= Beginning of Section =

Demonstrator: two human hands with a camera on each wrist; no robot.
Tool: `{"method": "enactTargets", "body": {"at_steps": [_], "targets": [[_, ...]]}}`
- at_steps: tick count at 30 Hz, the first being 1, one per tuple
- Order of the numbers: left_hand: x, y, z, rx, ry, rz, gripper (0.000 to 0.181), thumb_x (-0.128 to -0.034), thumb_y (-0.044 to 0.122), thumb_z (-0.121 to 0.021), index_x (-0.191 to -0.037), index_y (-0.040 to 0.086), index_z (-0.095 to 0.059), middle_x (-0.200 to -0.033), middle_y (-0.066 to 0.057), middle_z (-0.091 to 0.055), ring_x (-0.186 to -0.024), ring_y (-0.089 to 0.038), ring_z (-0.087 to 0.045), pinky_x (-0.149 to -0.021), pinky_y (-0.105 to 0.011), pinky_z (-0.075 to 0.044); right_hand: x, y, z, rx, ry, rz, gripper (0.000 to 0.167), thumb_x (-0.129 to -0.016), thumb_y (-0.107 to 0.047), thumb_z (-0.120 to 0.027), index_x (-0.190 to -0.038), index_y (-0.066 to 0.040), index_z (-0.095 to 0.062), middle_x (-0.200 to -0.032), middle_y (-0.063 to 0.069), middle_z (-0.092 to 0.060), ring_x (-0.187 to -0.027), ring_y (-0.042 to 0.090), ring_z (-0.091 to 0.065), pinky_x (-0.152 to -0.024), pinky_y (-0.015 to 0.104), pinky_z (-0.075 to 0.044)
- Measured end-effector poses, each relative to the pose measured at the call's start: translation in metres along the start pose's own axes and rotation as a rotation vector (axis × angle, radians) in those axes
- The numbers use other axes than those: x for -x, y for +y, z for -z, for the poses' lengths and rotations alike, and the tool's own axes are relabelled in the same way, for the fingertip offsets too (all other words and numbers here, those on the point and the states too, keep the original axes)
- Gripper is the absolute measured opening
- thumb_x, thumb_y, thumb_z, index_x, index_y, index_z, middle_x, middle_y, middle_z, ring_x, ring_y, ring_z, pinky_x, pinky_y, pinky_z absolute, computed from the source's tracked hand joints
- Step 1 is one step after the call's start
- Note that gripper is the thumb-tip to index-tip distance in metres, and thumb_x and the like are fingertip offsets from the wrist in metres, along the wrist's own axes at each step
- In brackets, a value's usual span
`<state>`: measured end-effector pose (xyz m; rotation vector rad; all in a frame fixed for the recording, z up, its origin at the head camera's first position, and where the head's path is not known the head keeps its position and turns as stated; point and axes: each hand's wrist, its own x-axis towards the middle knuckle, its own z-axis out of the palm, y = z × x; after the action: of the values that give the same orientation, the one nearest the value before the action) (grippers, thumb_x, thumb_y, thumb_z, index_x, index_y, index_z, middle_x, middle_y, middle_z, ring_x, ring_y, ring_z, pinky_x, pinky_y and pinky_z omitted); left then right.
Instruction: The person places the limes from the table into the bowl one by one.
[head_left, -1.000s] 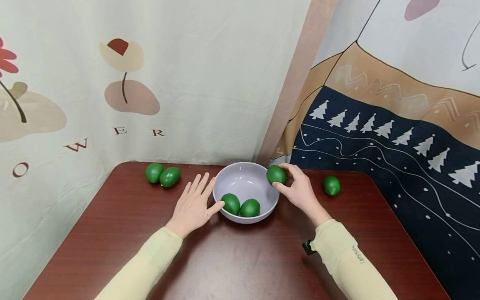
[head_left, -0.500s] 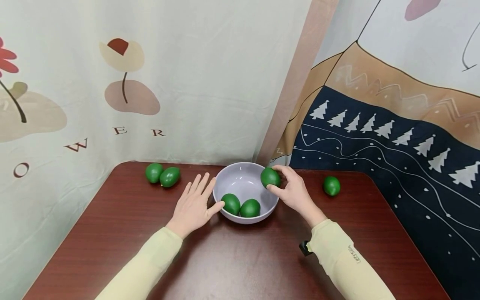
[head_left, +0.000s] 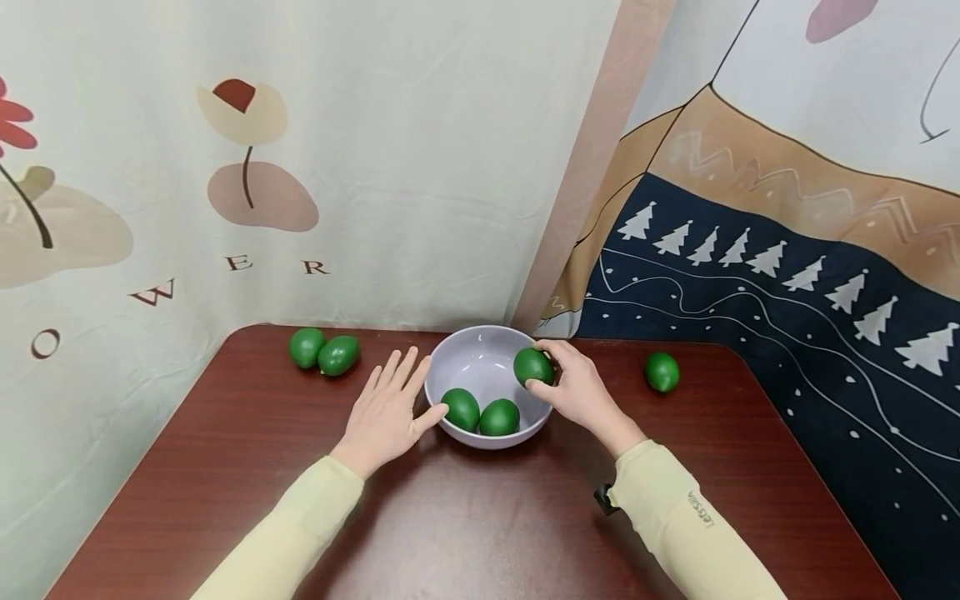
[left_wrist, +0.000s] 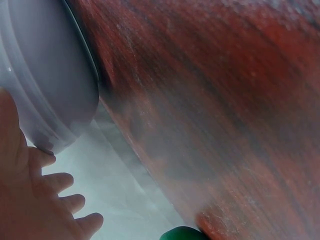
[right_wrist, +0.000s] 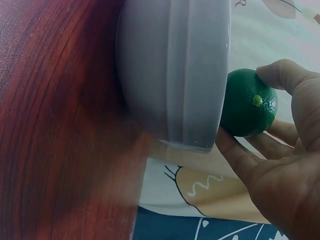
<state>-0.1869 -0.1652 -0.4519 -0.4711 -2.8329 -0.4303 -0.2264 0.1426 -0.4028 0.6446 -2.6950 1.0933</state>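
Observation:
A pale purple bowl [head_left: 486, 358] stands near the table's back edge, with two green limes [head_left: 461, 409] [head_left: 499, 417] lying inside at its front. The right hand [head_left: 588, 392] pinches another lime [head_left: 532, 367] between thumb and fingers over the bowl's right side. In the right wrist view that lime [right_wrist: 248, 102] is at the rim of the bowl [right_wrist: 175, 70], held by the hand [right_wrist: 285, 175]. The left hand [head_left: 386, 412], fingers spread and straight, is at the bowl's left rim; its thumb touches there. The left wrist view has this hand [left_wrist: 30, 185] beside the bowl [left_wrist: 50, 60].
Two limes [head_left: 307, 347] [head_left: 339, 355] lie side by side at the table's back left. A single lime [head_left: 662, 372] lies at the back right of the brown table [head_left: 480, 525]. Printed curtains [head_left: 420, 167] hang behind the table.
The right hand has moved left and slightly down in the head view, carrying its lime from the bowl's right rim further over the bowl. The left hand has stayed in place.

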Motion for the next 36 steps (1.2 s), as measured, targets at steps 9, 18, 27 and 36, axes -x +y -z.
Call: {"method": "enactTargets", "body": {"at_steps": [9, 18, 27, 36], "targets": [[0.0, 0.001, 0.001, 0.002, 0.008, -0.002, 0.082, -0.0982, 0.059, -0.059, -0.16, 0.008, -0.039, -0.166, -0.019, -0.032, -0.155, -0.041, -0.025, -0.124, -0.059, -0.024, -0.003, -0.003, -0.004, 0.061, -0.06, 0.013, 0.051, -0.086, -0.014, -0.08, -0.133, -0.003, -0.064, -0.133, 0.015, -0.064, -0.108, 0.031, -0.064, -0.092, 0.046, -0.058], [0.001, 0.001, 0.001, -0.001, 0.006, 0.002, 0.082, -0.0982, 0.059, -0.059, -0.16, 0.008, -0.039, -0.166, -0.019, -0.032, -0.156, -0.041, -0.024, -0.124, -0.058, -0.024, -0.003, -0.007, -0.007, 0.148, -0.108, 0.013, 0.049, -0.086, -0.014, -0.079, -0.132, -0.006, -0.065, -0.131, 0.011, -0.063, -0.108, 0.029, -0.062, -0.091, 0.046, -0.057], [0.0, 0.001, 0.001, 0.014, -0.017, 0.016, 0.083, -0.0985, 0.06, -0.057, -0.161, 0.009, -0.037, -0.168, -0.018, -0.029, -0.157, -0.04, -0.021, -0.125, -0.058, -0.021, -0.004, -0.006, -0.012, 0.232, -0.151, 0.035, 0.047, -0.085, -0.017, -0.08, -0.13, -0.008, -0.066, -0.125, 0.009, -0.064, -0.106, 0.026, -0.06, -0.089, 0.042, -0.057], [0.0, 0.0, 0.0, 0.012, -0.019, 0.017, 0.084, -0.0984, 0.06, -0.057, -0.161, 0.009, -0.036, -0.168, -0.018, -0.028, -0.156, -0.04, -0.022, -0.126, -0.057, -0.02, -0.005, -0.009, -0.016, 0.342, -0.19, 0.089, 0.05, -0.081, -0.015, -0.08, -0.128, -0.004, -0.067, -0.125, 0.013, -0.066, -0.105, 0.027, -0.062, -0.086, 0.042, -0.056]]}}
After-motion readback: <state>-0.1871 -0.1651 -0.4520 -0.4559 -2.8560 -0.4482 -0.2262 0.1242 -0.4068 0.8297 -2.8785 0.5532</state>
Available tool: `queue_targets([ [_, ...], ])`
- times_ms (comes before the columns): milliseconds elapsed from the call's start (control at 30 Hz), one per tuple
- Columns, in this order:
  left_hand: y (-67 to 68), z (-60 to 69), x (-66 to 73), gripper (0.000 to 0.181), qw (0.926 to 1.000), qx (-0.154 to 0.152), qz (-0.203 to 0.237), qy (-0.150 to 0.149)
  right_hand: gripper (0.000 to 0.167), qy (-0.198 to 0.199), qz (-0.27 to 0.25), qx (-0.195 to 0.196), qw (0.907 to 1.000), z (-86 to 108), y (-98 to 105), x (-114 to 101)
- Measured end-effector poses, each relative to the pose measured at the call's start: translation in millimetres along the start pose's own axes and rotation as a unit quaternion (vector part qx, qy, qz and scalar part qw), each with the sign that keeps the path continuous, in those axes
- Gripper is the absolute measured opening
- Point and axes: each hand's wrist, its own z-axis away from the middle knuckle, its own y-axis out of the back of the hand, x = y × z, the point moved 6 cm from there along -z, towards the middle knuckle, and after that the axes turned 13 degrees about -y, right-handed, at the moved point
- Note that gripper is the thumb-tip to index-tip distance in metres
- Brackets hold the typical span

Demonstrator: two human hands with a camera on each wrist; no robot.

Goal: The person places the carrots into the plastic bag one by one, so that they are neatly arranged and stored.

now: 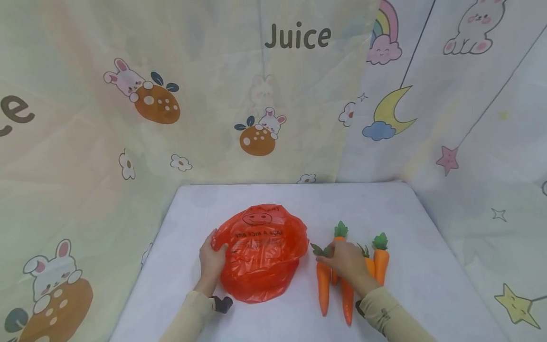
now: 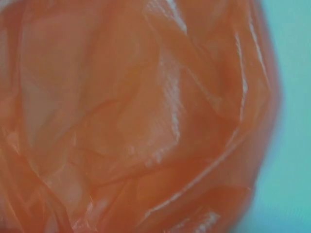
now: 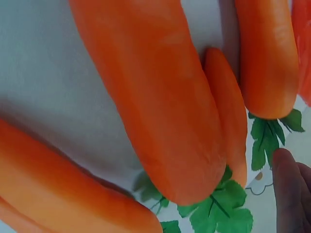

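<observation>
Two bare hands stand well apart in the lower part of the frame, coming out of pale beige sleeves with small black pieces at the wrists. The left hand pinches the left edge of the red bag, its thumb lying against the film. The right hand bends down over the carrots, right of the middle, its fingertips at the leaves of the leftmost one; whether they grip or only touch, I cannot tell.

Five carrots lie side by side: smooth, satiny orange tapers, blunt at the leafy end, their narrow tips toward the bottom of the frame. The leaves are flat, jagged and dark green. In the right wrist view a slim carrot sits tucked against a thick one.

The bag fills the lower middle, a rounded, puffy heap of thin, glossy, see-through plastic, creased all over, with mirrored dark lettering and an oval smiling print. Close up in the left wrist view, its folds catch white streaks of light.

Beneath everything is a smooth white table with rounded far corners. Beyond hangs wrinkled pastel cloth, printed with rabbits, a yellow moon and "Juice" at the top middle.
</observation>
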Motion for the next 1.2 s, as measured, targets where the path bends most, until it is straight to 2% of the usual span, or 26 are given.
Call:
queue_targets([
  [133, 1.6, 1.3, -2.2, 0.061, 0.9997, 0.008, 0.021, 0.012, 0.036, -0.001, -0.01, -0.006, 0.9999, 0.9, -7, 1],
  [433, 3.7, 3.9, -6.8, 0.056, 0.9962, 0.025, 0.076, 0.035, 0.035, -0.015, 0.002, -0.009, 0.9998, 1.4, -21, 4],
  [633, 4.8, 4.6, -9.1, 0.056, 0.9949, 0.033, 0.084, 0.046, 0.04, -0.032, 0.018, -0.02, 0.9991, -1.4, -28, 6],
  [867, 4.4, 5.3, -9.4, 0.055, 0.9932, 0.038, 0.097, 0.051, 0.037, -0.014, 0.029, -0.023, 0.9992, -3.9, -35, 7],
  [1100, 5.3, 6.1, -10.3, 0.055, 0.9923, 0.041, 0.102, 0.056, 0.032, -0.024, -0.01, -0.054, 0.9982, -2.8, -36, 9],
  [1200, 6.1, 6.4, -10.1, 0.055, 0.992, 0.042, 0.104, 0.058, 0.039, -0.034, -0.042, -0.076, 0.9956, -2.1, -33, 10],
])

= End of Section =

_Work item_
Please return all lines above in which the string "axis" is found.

_Output of the exercise_
- Measured end-effector poses, each relative to the pose measured at the call's start: translation in metres along the start pose's own axes and rotation as a rotation vector (axis × angle, radians) in those axes
`<state>`: measured end-effector pose (xyz m; rotation vector rad; all in a frame fixed for the recording, z up, its origin at the head camera's first position, and where the head's path is not known the head keeps its position and turns as stated; point and axes: each hand's wrist, its own x-axis towards the middle knuckle, its own z-axis out of the palm, y = z × x; after the action: of the values that give the same orientation, the one nearest the value before the action) (grippers, thumb_x, thumb_y, thumb_z, index_x, index_y, index_z, middle_x, middle_y, middle_z, ring_x, ring_y, ring_z, pinky_x, pinky_y and pinky_z omitted); left then right.
- Point and axes: each hand's wrist, its own z-axis away from the middle knuckle, its own y-axis out of the back of the hand, x = y × z, the point moved 6 cm from there along -z, towards the middle knuckle, and after that the axes turned 13 degrees about -y, right-handed, at the moved point

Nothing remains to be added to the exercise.